Namun bagaimanapun juga Mahesa Jenar menganggap bahwa Panembahan Ismaya itu seolah-olah memiliki indera keenam, yang dapat melihat barang yang tak kasatmata. Karena itu dengan takzimnya ia menjawab,
“Panembahan telah mengetahui apa yang tidak pernah aku katakan kepada Panembahan, yaitu tentang nama kami berdua. Tetapi karena ketajaman indera Panembahan, Panembahan telah dapat mengetahuinya. Adalah sama sekali tidak pantas kalau aku harus mengatakan keperluanku menghadap Panembahan, seolah-olah aku tidak percaya akan ketajaman pandangan Panembahan”.
Mendengar kata Mahesa Jenar, Panembahan Ismaya itu tertawa lirih.
“Anakmas telah salah duga. Sebenarnya tidak ada seorang pun yang dapat mengetahui perasaan orang lain dengan tepat, selain Yang Maha Tahu. Tentang nama Anakmas dan cucu Arya Salaka, bukanlah karena aku dapat melihat apa yang belum terjadi, tetapi karena semata-mata nama Anakmas berdua telah demikian tenarnya di sekitar bukit ini. Seorang cantrik yang turun untuk mendapatkan perbekalan kami telah mendengar nama Anakmas berdua sebagai penyelamat di padukuhan Gedangan. Dan hampir setiap mulut dari penduduk pedukuhan itu selalu menyebut nama Tuan yang rangkap, bahkan nama Anakmas sebagai bekas prajurit Demak. Bukankah nama itu disebut-sebut pula oleh anak Sima Rodra yang Anakmas bunuh?

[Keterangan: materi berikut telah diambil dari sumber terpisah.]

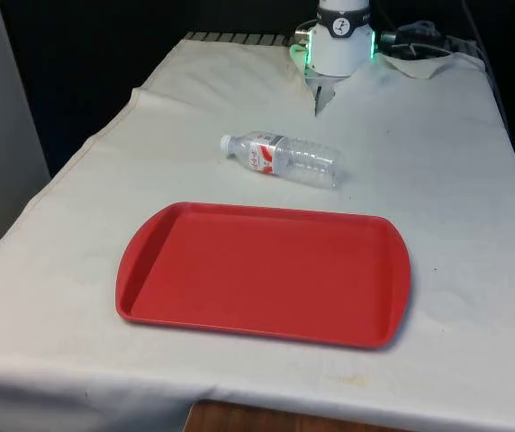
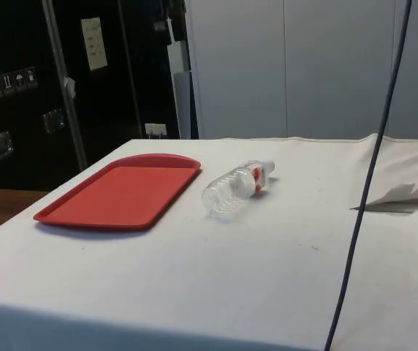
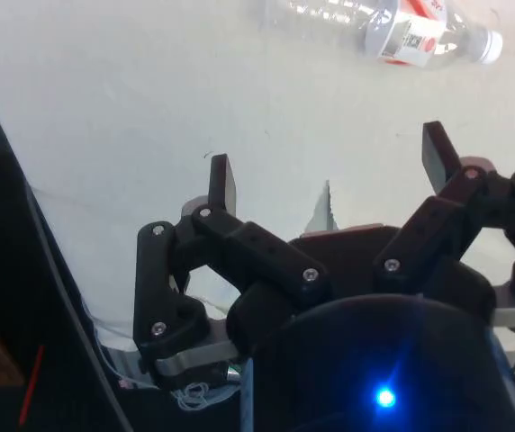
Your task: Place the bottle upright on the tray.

Mahesa Jenar mengangguk-anggukkan kepalanya. Hal itu memang mungkin sekali. Tetapi bagaimanapun juga Mahesa Jenar tidak dapat melarikan diri dari sinar mata tajam yang seolah-olah menusuk sampai ke segala relung jantungnya. Meskipun demikian, maka tak ada cara lain yang baik baginya daripada memenuhi permintaan Panembahan Ismaya, mengutarakan maksud kedatangannya. Maka dengan agak berat Mahesa Jenar berkata,
“Bapa Panembahan, aku mendengar tentang kewaskitaan Panembahan dari seorang yang bernama Wiradapa, penduduk dan sekarang menjadi lurah di padukuhan Gedangan. Karena itu aku memberanikan diri menghadap Panembahan untuk memohon petunjuk, barangkali Panembahan berkenan memberitahukan kepada kami berdua, di manakah atau cara bagaimanakah kami berdua dapat menemukan Keris Kyai Nagasasra dan Kyai Sabuk Inten yang lenyap dari perbendaharaan istana dan pernah menjadi rebutan dari mereka yang menggolongkan diri dalam suatu gerombolan yang ingin merebut pemerintahan dengan segala cara, termasuk Sima Rodra yang beberapa waktu lalu terbunuh di Gedangan”.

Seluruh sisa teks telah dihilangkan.